■ The task:
Leaving the pictures aside, write out the whole listing below exactly.
'''
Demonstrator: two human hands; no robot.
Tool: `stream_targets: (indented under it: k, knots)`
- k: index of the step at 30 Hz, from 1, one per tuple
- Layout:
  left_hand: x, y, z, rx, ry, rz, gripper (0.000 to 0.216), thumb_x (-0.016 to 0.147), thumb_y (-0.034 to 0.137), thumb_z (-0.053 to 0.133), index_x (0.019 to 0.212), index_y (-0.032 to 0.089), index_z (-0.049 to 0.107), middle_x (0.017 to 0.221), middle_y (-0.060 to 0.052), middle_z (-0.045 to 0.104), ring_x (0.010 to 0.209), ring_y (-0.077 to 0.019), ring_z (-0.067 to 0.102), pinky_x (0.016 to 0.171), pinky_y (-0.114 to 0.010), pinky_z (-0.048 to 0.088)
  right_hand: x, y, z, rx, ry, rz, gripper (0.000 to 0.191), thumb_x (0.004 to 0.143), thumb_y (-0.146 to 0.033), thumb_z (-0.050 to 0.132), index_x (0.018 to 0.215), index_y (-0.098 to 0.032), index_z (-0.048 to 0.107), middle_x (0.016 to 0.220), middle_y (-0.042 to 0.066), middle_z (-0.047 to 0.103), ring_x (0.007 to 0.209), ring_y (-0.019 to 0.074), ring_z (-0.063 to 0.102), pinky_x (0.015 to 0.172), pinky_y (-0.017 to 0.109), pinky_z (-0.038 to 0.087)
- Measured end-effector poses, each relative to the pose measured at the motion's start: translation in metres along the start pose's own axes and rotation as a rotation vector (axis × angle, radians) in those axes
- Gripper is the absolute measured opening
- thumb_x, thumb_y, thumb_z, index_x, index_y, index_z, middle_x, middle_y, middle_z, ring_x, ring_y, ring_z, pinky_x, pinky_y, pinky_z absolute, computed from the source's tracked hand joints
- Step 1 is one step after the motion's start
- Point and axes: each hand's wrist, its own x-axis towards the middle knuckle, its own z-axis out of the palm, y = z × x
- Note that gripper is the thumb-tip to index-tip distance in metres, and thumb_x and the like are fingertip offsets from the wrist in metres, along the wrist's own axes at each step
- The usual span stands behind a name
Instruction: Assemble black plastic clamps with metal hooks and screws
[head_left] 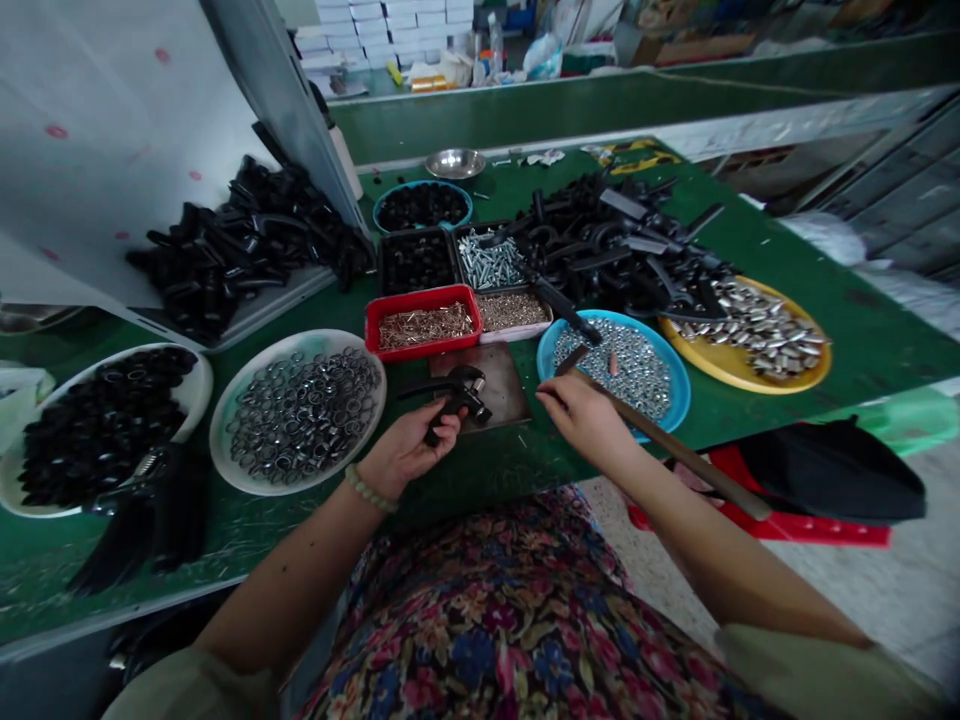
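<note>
My left hand (412, 440) is wrapped round a black hand tool with a shiny metal piece at its head (474, 383); I cannot tell its exact kind. It is held above the near part of a flat metal plate (499, 378). My right hand (589, 415) is at the near left rim of a blue basin (684, 385) of small silvery parts. Its thumb and fingertips are pinched together; anything between them is too small to make out. A long wooden handle (697, 462) with a dark end passes beside this hand, and whether the palm grips it is hidden.
Past the plate stand a red tray (371, 330) of coppery pins and a black tray of screws (491, 258). Metal rings fill a white basin (225, 455) on the left. Black tools (622, 240) are heaped behind the blue basin; a yellow basin (814, 370) is right.
</note>
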Motion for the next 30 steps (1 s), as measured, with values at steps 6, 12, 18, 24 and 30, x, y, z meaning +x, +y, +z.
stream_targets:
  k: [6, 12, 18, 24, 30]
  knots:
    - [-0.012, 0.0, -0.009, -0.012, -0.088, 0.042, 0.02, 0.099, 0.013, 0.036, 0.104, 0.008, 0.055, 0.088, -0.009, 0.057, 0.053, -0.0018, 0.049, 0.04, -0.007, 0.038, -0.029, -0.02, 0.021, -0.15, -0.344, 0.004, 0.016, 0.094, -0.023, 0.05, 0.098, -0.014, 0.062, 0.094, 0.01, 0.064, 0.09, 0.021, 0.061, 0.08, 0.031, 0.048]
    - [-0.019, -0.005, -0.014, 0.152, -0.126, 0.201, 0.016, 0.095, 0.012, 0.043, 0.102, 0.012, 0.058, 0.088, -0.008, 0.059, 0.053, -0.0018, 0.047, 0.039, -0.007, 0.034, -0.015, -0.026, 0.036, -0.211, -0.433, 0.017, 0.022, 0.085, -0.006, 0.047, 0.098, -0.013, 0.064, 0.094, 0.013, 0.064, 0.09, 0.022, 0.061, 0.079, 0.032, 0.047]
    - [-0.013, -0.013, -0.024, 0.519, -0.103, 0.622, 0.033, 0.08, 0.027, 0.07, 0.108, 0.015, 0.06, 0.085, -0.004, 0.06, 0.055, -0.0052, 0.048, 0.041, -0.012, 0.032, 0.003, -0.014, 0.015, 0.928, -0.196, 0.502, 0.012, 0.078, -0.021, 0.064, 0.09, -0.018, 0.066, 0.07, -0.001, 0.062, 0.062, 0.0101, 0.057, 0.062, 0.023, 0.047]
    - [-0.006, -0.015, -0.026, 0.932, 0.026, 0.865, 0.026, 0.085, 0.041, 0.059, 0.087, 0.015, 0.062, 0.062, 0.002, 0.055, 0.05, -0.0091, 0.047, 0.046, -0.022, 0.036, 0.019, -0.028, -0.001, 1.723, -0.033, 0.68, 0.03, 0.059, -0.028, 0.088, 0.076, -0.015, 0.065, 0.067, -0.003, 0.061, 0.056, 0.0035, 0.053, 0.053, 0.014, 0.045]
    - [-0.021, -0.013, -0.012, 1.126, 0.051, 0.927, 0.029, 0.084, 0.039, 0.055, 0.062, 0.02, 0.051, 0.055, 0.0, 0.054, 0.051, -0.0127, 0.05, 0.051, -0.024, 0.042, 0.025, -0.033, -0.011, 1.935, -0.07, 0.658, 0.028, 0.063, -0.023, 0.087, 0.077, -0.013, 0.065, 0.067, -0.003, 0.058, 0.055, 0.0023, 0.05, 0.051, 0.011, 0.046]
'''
■ Answer section:
Demonstrator: two human hands; no robot.
Tool: `stream_targets: (indented under it: k, knots)`
- k: index of the step at 30 Hz, from 1, one per tuple
- Layout:
  left_hand: x, y, z, rx, ry, rz, gripper (0.000 to 0.216), thumb_x (-0.016 to 0.147), thumb_y (-0.034 to 0.137), thumb_z (-0.053 to 0.133), index_x (0.019 to 0.212), index_y (-0.032 to 0.089), index_z (-0.049 to 0.107), middle_x (0.017 to 0.221), middle_y (-0.060 to 0.052), middle_z (-0.045 to 0.104), ring_x (0.010 to 0.209), ring_y (-0.077 to 0.019), ring_z (-0.067 to 0.102), pinky_x (0.016 to 0.171), pinky_y (-0.114 to 0.010), pinky_z (-0.048 to 0.088)
  right_hand: x, y, z, rx, ry, rz, gripper (0.000 to 0.191), thumb_x (0.004 to 0.143), thumb_y (-0.146 to 0.033), thumb_z (-0.050 to 0.132), index_x (0.018 to 0.215), index_y (-0.098 to 0.032), index_z (-0.048 to 0.107), middle_x (0.016 to 0.220), middle_y (-0.042 to 0.066), middle_z (-0.047 to 0.103), ring_x (0.007 to 0.209), ring_y (-0.019 to 0.074), ring_z (-0.063 to 0.102), pinky_x (0.015 to 0.172), pinky_y (-0.017 to 0.109), pinky_z (-0.038 to 0.087)
- Measured end-effector poses, each relative to the pose measured at the motion's start: translation in metres along the start pose's own axes and rotation as a rotation vector (axis × angle, radians) in those axes
- Gripper is the absolute measured opening
- thumb_x, thumb_y, thumb_z, index_x, index_y, index_z, middle_x, middle_y, middle_z, ring_x, ring_y, ring_z, pinky_x, pinky_y, pinky_z absolute, computed from the source's tracked hand joints
- Step 1 is one step after the motion's start
- Point and axes: each hand's wrist, its own x-axis towards the middle knuckle, its own z-axis out of the palm, y = z × x
- Note that gripper is the thumb-tip to index-tip distance in metres, and thumb_x and the like are fingertip offsets from the wrist in metres, along the wrist's own axes at each step
- The usual span stands behind a name
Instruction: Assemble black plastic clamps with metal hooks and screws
[head_left] 
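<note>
My left hand (412, 440) is wrapped round a black hand tool with a shiny metal piece at its head (474, 383); I cannot tell its exact kind. It is held above the near part of a flat metal plate (499, 378). My right hand (589, 415) is at the near left rim of a blue basin (684, 385) of small silvery parts. Its thumb and fingertips are pinched together; anything between them is too small to make out. A long wooden handle (697, 462) with a dark end passes beside this hand, and whether the palm grips it is hidden.
Past the plate stand a red tray (371, 330) of coppery pins and a black tray of screws (491, 258). Metal rings fill a white basin (225, 455) on the left. Black tools (622, 240) are heaped behind the blue basin; a yellow basin (814, 370) is right.
</note>
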Motion for the next 30 steps (1 s), as measured, with values at steps 6, 12, 18, 24 and 30, x, y, z meaning +x, +y, +z.
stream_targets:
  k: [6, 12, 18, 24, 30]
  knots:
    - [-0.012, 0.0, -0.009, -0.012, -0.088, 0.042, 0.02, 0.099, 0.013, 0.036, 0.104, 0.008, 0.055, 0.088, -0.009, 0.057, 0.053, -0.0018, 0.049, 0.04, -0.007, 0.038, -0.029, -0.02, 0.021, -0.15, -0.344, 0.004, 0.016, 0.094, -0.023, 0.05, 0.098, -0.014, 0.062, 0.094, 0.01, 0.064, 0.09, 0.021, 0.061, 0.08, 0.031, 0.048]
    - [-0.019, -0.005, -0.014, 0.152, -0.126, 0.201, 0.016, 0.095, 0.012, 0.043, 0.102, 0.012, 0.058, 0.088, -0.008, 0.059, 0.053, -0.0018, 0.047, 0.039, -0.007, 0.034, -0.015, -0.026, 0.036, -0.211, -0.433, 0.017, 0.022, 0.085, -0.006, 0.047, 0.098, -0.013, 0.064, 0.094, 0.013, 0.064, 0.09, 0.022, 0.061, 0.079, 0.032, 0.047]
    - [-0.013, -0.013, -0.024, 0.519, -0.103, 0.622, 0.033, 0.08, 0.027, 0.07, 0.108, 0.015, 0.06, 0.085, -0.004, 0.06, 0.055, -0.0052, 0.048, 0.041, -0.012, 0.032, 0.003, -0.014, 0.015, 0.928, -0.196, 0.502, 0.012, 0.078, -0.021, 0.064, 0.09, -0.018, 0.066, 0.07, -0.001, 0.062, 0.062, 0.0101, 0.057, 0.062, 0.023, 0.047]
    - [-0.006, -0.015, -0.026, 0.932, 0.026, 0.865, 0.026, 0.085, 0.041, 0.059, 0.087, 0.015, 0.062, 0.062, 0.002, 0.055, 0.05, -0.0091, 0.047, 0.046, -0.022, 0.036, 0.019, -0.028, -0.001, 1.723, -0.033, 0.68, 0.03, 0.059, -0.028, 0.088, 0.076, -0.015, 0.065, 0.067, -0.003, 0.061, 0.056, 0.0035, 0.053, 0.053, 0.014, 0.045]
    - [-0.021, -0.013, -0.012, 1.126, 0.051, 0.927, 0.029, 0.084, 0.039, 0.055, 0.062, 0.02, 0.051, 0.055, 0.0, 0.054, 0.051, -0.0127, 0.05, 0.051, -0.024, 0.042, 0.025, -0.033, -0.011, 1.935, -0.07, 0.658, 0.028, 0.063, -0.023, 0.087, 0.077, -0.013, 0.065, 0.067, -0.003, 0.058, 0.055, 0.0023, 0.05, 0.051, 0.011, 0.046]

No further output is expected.